##### DATA TO PROCESS #####

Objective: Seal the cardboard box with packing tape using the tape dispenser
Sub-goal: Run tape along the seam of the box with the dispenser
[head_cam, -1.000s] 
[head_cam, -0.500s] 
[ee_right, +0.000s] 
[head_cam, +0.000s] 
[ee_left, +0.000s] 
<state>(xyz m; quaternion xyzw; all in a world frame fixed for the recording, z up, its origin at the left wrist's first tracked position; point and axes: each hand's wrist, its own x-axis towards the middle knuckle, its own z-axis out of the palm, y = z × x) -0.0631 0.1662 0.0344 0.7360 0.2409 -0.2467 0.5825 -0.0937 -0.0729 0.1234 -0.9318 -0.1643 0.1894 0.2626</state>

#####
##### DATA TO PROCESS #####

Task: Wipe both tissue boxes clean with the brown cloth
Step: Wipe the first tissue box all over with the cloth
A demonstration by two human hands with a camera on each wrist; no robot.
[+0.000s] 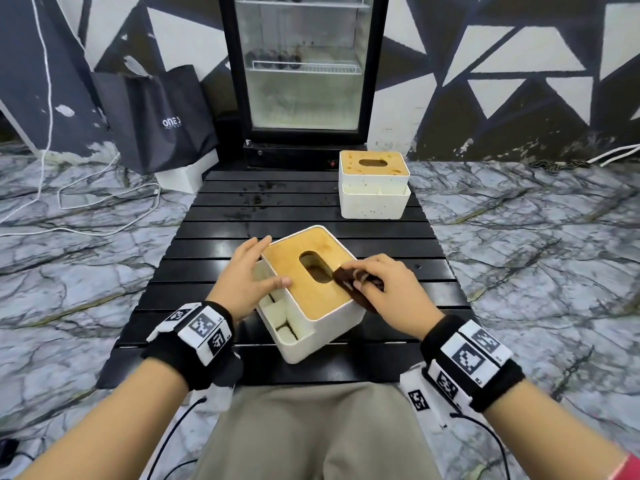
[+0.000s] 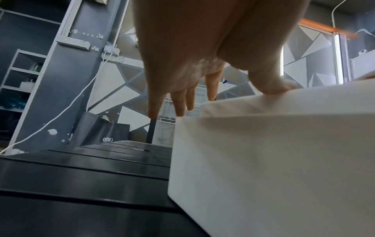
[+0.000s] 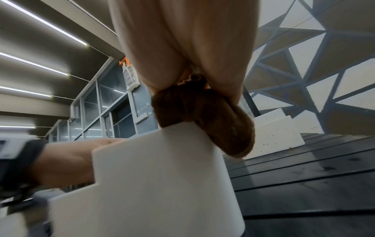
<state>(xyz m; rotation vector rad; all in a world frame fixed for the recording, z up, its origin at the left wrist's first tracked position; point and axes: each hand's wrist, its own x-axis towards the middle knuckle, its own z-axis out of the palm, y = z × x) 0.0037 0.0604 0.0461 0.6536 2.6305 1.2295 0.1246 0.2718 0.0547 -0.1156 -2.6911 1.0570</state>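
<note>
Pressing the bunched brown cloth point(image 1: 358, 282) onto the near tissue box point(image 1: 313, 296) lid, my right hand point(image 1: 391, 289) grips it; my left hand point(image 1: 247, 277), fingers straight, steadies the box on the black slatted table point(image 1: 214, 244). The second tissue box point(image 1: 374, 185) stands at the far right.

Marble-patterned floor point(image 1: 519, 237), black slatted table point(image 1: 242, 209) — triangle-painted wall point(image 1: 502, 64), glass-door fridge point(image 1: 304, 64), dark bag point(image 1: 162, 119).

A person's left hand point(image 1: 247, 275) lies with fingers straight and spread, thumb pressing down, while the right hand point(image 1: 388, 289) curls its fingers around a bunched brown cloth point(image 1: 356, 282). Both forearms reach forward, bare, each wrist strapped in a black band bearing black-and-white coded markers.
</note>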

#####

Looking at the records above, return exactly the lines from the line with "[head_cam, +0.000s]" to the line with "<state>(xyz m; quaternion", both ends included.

[head_cam, +0.000s] 
[ee_left, +0.000s] 
<state>(xyz m; quaternion xyzw; all in a world frame fixed for the recording, z up, its origin at the left wrist's first tracked position; point and axes: each hand's wrist, its own x-axis towards the middle knuckle, its own z-axis out of the palm, y = z × x) -0.0631 0.1662 0.0344 0.7360 0.2409 -0.2467 0.5825 -0.0937 -0.0729 0.1234 -0.9318 -0.1643 0.1894 0.2626</state>

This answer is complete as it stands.